*** SUPPLIED DATA ***

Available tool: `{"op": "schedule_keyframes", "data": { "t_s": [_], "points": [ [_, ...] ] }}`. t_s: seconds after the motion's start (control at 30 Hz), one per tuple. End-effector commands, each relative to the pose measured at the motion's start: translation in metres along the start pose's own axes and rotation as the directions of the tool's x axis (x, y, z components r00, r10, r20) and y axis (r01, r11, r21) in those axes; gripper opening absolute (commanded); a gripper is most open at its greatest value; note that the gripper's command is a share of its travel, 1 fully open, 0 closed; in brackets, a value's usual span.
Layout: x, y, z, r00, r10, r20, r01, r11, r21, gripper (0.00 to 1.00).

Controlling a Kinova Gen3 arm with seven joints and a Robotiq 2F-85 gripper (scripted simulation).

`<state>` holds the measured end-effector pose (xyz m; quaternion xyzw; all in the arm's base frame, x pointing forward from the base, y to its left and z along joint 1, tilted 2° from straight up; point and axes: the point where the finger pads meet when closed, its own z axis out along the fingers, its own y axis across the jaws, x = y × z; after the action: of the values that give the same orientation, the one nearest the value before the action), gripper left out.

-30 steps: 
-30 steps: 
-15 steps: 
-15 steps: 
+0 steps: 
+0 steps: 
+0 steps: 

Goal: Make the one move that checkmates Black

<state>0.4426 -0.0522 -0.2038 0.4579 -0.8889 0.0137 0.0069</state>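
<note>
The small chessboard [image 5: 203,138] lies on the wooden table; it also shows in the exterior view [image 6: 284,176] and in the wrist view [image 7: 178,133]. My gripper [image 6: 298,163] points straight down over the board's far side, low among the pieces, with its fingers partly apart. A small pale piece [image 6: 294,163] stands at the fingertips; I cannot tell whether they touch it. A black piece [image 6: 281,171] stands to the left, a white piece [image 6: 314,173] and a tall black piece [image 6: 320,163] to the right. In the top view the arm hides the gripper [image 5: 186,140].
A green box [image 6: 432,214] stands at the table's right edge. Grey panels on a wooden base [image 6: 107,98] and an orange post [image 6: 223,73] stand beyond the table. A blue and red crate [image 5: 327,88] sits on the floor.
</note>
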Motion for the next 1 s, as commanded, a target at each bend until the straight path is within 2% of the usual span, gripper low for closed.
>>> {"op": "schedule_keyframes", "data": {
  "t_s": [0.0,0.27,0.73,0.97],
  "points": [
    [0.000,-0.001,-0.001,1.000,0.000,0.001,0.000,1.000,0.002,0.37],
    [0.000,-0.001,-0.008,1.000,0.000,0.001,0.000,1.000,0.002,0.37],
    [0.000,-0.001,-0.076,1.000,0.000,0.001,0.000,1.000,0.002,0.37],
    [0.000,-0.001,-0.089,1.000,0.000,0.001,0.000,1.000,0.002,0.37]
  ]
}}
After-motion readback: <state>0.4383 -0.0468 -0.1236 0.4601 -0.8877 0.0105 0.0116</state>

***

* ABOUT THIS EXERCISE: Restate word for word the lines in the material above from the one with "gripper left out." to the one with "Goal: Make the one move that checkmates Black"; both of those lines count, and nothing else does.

* RESULT:
`<state>` holds the measured end-effector pose (xyz m; quaternion xyzw; all in the arm's base frame, x pointing forward from the base, y to its left and z along joint 1, tilted 2° from straight up; point and axes: the point where the finger pads meet when closed, its own z axis out along the fingers, its own y axis across the jaws, x = y × z; after the action: of the values that give the same orientation, the one nearest the value before the action), gripper left out.

-30 steps: 
-30 steps: 
-15 steps: 
-15 steps: 
+0 steps: 
+0 steps: 
+0 steps: 

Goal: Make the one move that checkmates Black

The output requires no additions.